● Work task: The response must be made up of the lines in the entries below that contain "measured".
++++ Given entries ++++
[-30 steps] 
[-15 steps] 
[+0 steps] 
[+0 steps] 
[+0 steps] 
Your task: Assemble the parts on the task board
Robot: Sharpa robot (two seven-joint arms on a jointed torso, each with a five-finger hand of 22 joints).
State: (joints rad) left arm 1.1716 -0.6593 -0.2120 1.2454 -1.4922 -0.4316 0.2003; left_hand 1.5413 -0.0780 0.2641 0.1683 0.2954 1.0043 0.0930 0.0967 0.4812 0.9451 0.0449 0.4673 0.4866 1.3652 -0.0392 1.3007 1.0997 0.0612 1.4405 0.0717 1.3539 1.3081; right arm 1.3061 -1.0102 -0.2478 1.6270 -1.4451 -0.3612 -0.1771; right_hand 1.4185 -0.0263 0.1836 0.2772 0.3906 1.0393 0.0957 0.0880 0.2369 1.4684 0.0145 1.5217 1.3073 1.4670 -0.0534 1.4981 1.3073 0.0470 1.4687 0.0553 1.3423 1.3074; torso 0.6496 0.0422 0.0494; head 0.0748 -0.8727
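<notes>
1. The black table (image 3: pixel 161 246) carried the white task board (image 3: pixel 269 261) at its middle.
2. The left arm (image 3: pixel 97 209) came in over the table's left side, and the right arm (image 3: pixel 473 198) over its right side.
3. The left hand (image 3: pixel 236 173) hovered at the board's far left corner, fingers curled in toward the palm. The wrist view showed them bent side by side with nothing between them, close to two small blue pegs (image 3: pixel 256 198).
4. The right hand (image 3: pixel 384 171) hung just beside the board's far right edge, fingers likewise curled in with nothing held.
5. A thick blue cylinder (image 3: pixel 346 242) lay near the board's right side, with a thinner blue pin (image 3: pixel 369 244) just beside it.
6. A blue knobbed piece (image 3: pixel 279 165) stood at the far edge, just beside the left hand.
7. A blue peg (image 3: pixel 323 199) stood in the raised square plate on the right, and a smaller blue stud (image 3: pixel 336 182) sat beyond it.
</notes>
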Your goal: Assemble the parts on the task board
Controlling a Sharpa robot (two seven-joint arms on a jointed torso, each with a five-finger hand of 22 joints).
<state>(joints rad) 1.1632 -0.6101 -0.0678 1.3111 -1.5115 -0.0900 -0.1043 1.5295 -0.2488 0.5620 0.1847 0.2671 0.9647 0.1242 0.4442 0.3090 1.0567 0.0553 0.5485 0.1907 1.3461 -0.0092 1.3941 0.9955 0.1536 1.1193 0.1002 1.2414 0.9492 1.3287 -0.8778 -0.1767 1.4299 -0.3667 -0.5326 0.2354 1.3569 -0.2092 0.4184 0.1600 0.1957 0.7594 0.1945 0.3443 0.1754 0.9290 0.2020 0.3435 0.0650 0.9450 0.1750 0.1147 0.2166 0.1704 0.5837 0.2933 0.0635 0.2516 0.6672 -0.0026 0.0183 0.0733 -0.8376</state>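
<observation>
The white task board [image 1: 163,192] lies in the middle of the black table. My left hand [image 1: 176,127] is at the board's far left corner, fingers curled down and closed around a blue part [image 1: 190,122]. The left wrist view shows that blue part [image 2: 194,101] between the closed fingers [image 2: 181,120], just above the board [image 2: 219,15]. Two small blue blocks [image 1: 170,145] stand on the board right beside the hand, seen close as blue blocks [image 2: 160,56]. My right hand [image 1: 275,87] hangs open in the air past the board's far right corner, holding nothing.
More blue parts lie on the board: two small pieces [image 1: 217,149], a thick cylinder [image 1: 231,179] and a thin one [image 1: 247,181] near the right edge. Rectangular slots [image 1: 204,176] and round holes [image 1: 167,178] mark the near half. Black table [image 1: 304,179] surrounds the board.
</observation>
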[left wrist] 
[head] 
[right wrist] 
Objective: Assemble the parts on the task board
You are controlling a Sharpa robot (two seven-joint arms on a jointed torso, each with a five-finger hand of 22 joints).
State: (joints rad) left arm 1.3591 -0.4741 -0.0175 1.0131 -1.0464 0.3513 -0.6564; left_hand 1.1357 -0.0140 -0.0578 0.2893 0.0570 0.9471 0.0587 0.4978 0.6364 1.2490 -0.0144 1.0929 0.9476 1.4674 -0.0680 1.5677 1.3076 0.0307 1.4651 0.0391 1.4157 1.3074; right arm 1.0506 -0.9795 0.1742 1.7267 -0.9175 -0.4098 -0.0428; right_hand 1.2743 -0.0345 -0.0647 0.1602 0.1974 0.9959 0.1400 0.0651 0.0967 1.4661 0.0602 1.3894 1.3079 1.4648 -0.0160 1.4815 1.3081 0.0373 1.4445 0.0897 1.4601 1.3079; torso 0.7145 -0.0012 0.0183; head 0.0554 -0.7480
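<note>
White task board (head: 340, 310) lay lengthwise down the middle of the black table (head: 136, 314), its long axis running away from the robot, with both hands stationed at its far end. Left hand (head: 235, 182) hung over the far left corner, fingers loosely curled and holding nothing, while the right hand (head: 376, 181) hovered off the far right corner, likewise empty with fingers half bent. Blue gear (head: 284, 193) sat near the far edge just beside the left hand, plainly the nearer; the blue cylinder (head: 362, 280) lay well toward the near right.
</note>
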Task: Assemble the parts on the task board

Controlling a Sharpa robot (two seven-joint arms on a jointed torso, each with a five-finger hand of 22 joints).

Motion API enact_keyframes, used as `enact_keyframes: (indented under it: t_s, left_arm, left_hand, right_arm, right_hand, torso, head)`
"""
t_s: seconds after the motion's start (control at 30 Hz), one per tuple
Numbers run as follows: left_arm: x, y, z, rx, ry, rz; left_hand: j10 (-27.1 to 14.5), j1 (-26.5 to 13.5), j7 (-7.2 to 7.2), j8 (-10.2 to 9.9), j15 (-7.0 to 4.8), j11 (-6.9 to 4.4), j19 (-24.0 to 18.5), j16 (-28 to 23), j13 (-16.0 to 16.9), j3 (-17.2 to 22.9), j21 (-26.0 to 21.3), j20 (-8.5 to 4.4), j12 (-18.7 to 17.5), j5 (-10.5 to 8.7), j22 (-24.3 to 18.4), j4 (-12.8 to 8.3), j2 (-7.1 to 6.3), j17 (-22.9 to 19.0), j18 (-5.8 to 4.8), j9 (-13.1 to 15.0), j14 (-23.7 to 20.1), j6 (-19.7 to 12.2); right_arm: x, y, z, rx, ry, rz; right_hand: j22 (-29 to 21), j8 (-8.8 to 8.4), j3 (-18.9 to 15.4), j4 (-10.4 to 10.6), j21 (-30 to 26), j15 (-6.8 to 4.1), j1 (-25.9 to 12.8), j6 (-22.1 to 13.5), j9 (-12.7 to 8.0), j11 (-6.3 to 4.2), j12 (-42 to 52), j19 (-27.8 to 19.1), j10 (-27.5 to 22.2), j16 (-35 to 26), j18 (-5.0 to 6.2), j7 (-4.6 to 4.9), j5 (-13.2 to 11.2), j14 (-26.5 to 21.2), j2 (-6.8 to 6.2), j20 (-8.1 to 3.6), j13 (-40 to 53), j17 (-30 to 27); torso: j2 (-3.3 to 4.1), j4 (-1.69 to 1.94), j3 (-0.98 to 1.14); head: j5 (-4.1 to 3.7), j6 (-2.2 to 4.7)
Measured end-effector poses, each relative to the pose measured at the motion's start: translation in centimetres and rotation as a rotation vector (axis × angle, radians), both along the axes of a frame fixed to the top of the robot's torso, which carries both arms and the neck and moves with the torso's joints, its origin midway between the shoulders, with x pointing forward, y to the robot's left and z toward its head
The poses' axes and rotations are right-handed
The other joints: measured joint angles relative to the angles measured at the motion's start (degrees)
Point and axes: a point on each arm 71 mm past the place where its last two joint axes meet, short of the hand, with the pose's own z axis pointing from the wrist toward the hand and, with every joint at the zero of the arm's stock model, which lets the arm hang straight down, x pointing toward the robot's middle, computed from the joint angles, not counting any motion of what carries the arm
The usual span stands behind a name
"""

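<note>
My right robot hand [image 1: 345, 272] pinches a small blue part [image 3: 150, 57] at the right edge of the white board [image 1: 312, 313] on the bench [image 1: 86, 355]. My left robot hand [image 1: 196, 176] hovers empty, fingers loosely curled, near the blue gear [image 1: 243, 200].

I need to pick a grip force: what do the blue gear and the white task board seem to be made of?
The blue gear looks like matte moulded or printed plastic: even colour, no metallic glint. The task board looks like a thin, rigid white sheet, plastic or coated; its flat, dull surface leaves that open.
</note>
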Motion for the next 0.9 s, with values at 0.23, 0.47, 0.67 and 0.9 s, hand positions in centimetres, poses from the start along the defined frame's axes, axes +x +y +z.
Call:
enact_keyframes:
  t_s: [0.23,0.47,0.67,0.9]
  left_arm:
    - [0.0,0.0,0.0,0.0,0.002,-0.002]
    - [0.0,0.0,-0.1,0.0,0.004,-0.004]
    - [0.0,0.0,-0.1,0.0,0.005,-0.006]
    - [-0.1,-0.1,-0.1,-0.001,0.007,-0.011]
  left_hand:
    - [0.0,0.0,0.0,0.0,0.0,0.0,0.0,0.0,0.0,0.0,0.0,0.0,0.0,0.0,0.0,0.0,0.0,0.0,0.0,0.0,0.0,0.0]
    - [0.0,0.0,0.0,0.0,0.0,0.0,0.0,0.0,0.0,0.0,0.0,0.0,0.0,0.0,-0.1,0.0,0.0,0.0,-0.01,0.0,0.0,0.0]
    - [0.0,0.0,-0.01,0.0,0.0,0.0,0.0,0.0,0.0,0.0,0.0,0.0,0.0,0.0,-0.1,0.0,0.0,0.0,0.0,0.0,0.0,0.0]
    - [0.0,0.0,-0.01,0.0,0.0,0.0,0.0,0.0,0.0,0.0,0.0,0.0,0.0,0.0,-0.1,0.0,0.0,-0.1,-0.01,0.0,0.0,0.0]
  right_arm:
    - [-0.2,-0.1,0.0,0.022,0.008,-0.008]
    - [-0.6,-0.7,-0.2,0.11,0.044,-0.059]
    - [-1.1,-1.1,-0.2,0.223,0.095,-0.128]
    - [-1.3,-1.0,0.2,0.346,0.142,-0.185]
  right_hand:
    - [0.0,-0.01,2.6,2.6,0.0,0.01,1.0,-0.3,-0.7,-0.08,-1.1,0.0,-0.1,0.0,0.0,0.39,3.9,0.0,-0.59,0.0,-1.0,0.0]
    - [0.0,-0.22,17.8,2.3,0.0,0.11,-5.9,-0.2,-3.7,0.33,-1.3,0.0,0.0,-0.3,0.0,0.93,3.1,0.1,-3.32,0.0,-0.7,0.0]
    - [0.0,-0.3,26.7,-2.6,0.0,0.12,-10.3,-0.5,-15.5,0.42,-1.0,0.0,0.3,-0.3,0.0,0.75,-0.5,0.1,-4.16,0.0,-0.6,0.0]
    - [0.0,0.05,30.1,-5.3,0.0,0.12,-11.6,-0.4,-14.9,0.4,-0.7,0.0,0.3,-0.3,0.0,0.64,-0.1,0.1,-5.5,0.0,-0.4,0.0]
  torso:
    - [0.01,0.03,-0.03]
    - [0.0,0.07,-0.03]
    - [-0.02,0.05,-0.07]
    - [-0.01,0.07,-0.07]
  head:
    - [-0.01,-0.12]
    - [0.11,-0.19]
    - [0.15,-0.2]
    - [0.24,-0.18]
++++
● Worked solution:
Measured end-effector poses, each relative to the pose measured at the motion's start: translation in centimetres and rotation as a rotation vector (axis × angle, radians), both along the axes of a frame fixed to the top of the robot's torso, which carries both arms and the neck and moves with the torso's joints, its origin midway between the shoulders, with x pointing forward, y to the robot's left and z toward its head
The other joints: measured joint angles relative to the angles measured at the motion's start (degrees)

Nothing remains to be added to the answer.